The more elaborate formula of blessing, which was introduced at the Second Vatican Council, is also in need of attention. Inspired by the ancient Gallican episcopal blessings, the tripartite formula calls for three Amens in response from the assembly, followed by the usual Trinitarian blessing and a final Amen. But only in rare situations does this tripartite blessing ever elicit any significant response except the concluding Amen. Liturgists and musicians need to devise forms that cue the assembly, so that all the Amens are full-bodied and authentic.
Furthermore, the possible uses of the blessing merit consideration. Given the context of dismissal and sending forth, blessings could provide an occasion for sending ministers of various kinds. We know, for example, that at many Masses extraordinary ministers of the Eucharist are present within the assembly, but their ministry of taking Communion to those who are absent is often invisible to the community. These ministers have their pyxes filled after Mass, unnoticed by the congregation. What would happen if those bringing Communion to the sick and housebound came forward just before the blessing? The entire assembly could pray over them that they be worthy ministers and send them forth to those unable to be present.

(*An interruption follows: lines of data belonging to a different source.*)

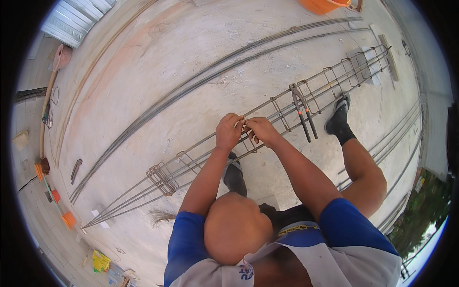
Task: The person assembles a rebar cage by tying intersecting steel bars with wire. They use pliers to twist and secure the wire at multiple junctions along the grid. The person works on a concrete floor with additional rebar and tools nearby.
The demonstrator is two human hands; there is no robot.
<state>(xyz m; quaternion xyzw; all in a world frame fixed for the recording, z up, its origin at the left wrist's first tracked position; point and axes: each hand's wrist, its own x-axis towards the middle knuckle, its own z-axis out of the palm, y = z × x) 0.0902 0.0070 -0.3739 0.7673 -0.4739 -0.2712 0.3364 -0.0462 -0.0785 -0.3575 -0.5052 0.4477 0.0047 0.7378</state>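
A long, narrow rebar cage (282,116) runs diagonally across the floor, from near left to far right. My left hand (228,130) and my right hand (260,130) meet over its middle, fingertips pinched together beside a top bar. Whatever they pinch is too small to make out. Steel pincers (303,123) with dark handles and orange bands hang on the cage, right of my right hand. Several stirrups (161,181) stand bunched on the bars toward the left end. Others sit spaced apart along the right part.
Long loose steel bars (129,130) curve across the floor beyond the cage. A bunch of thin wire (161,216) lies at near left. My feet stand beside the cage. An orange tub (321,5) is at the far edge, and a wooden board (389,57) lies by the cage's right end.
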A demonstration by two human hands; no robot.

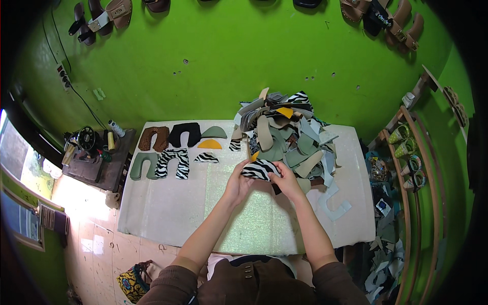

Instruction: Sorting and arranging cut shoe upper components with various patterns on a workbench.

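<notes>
A zebra-striped piece of material (258,170) is held up over the middle of the table, just in front of the scrap pile. My left hand (237,184) grips its left end, and my right hand (287,183) pinches its right end with the thumb on top. Left of my hands lie U-shaped cut pieces: brown (147,138), black (185,134), grey-green (142,168) and zebra-striped (174,163). Beside them are half-moon pieces in green (214,132), yellow (209,145) and zebra print (207,158).
A heap of mixed offcuts (277,145) covers the back right of the pale table (168,211). Near it lies a pale blue U-shaped piece (335,204). A sewing machine (87,138) stands at left; a wooden rack (424,195) with shoes stands at right. Sandals (119,12) hang on the green wall.
</notes>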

Likewise, on certain occasions during the liturgical year, the blessing could be an appropriate time to commission social ministers and send them forth on their mission. It would be most fitting for the gathered assembly to commission with a special blessing those who work in soup kitchens or with the homeless and refugees and so on. Indeed, from such usage the blessing formula could become more meaningful, a clear means of commissioning. Inthe General Instruction we read: “On certain days and occasions this blessing...is expanded and expressed by a prayer over the people or another more solemn formula” (No. 167). The Roman Missal contains 20 such solemn blessings. Might not the Catholic Book of Blessings be used to supplement this number to meet diverse pastoral situations and needs?

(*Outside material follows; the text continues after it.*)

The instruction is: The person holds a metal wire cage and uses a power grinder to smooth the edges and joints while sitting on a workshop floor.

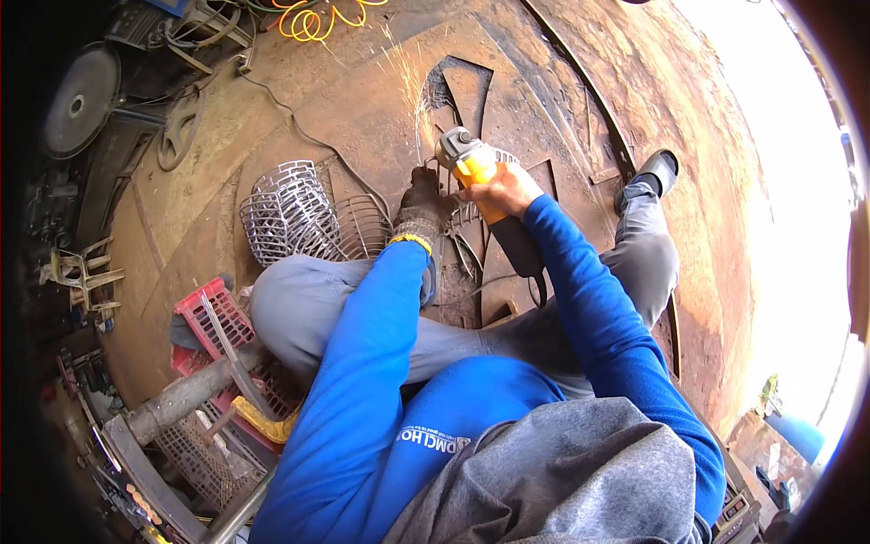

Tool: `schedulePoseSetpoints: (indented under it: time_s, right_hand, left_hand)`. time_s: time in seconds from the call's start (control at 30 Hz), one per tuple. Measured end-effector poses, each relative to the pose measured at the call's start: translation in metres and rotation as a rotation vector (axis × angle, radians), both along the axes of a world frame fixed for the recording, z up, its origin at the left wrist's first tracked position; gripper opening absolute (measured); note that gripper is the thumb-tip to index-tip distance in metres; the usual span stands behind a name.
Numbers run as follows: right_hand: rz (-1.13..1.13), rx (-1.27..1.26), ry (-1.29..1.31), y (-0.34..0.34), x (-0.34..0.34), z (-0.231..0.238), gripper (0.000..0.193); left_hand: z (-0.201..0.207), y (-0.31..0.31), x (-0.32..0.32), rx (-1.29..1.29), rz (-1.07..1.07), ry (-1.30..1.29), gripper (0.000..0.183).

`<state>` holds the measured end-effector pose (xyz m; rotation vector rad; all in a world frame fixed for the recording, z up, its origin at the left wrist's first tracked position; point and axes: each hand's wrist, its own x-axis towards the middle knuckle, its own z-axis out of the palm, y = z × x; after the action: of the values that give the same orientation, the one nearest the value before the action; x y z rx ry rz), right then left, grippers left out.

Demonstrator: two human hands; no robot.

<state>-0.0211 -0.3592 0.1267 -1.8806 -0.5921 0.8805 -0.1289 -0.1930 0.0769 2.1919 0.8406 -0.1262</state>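
My right hand (509,189), bare, wraps round the body of a yellow and black angle grinder (475,167), its grey head toward the far side. Sparks (413,86) stream away from the grinder's left side across the floor. Just left of the tool, my left hand (422,195) wears a dark knitted glove with a yellow cuff edge. Its fingers are closed near the grinder head; what they grip is too hidden to name. Beside it on the left stands a stack of bent metal grilles (288,213), and a darker wire grille (362,225) lies between.
A black cable (308,136) crosses the brown floor sheet toward my left hand. Flat dark metal frames (471,95) lie beyond the grinder. An orange coiled hose (308,23) is at the far edge, red plastic crates (217,313) at left, a large round blade (82,100) at far left.
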Motion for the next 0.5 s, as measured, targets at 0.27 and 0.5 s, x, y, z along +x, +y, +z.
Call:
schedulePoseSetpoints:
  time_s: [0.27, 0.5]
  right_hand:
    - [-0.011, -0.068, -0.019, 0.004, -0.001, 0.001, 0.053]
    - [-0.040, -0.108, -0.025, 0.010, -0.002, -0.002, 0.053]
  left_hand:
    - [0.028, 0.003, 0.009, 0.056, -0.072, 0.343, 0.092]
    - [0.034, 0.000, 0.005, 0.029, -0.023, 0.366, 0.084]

A third and final point: in the description of the closing rite, there is no mention of a closing or recessional song. Historically the Roman rite did not call for such a hymn. The dismissal was meant literally. At the risk of being called a liturgical fundamentalist, I think you should say what you mean and mean what you say. If you say, “Go,” then the assembly should go. Who said there must then be two verses of a song to get the ministers down the aisle?
On the other hand, if some music is needed to complete the celebration, it makes sense to anticipate the dismissal with a song that emphasizes being sent to the world, such as Paul Inwood’s “Take Christ to the World,” or one that asks that we might be blessed and sent, such as Christopher Walker’s “Send Us as Your Blessing, Lord.” Of course, there are many examples of hymns that emphasize mission, but composers alerted to this need might create new pieces that incorporate the blessing and sending. Furthermore, through-composed musical pieces might be devised to move the gathered assembly through the announcements, blessings and ultimate dismissal in such a way that the entire closing rite is cohesive.
The Lord’s Day and Mission
The Eucharist prepares the church for mission. “The Lord’s Day is also the day of solidarity and sharing with the poor, insomuch as the Eucharist is the bond of fellowship and the source of communion” (No. 70). It is the authentic source of mission and its only end, the “source and the summit” of the Christian life as it is expressed in the daily lives of those who break bread together as Jesus commanded. If prayer shapes belief, then together they find their true authentication in genuine Christian living. To ignore this inner connection between Eucharist and life is to ignore the bond between the life and mission of the church.